Loos et Le Corbusier appartiennent à deux générations différentes. Loos, au tournant du siècle, était plus préoccupé par les nerfs – c’est son côté viennois – que par la TB, bien que l’une de ses amantes soit morte de cette maladie. Elle passa beaucoup de temps dans un sanatorium près du col de Semmering, mais il ne mentionne pas la TB dans ses célèbres écrits. C’est seulement avec la génération suivante du mouvement moderne, celle de Le Corbusier, Gropius et les autres, qu’émerge l’idée que l’architecture peut réellement prévenir ou même guérir la TB et d’autres maladies. Loos tente de protéger le citoyen fragile face à la modernité. La génération suivante pensait que le citoyen lui-même pouvait être modernisé.
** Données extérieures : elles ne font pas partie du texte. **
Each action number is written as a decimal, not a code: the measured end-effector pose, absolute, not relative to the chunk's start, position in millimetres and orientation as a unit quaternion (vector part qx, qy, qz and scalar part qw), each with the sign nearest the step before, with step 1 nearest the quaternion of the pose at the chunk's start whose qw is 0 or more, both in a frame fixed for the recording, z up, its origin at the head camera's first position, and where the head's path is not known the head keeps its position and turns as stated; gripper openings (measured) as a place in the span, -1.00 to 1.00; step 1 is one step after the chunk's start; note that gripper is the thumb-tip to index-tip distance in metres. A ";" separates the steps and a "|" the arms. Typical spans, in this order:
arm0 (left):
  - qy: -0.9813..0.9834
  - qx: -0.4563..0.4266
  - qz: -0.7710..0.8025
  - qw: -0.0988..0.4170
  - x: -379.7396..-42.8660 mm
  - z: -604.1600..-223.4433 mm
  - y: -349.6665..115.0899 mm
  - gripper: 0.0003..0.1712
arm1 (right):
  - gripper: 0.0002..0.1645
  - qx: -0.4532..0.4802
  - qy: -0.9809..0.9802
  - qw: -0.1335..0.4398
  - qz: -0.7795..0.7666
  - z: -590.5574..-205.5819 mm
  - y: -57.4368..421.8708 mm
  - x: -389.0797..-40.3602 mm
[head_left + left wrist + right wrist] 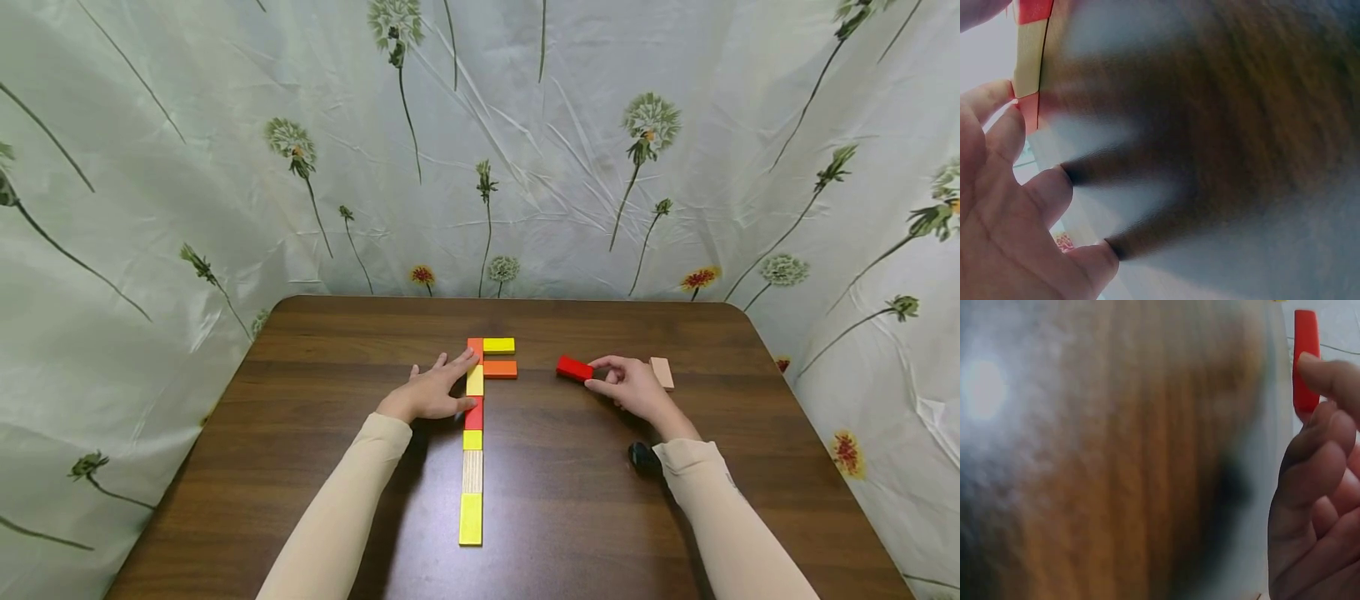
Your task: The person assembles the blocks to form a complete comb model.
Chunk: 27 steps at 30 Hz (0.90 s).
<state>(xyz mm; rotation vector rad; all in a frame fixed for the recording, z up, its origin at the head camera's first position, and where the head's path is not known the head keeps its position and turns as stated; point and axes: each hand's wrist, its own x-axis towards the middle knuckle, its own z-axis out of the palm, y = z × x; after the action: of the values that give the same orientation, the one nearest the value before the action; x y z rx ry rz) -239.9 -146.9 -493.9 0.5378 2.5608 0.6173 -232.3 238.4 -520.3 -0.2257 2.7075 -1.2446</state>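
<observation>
My right hand point(636, 390) pinches a red block point(573, 368) by one end between thumb and fingers, right of the row. In the right wrist view the block point(1307, 359) juts out past the fingertips. My left hand point(431, 394) lies spread along the left side of a straight row of blocks. Its index fingertip is at the orange block point(475, 343) and its thumb at a red block point(474, 418), with a pale yellow block point(475, 382) between. Nearer in the row come a small yellow block point(472, 440), a striped wooden block point(472, 472) and a long yellow block point(471, 519).
Off the row's far end, a yellow block point(498, 346) and an orange block point(500, 369) extend rightward. A plain wooden block point(663, 372) lies behind my right hand. A small black object point(642, 457) sits by the right cuff. A flowered curtain point(525, 208) hangs behind the brown table point(337, 333).
</observation>
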 end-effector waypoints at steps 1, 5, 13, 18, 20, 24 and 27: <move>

Comment l’architecture moderne est-elle devenue un «amortisseur de choc»?
Il s’agit du concept de Ray et Charles Eames après la Seconde Guerre mondiale. Il est à nouveau question de la peur. Mais cette fois, c’est la peur de l’holocauste nucléaire et la nécessité pour chaque maison de devenir un abri physique et mental. Il y a un lien entre le choc de la vie moderne, décrit par Walter Benjamin à propos de la guerre, et le choc anticipé d’une guerre à venir qui est crainte mais n’a pas encore eu lieu.

Le nouveau répertoire visuel proposé dans X-Ray Architecture a-t-il pour but d’illustrer un rôle sociétal de l’architecture?
Je ne fais jamais ce genre d’affirmation. L’architecture a tellement de rôles différents – dont seuls certains nous sont apparents. Mon rôle est de mettre en lumière certaines choses qui ont été refoulées, des choses qui ont joué un rôle déterminant, mais dont on ne parle pas. Avec le Covid-19, il y a soudain beaucoup de discussions à propos de la santé et de l’architecture, mais durant longtemps, il s’agissait presque d’un secret. L’existence-même de ce tabou était pathologique et c’est bien cela qui m’intéresse.

Beatriz Colomina est historienne et théoricienne de l’architecture, des médias et de la modernité. Elle enseigne à l’Université de Princeton et a notamment publié Sexuality and Space (1992), Privacy and Publicity: Modern Architecture as Mass Media (1994), et Are We Human? Notes on an Archeology of Design (2016), avec Mark Wigley.

Notes

 

1. Thomas Mann, Tristan, 1903 

 

2. John M. Barry, The great influenza: the story of the deadliest pandemic in history, 2004

 

3. Lebensreform: mouvement de réforme émergeant en Allemagne et en Suisse vers 1890, basé sur un rejet de la métropole et de ses dérives, prônant le retour à un style de vie naturel: nudisme, alimentation saine, exercice et médecines alternatives.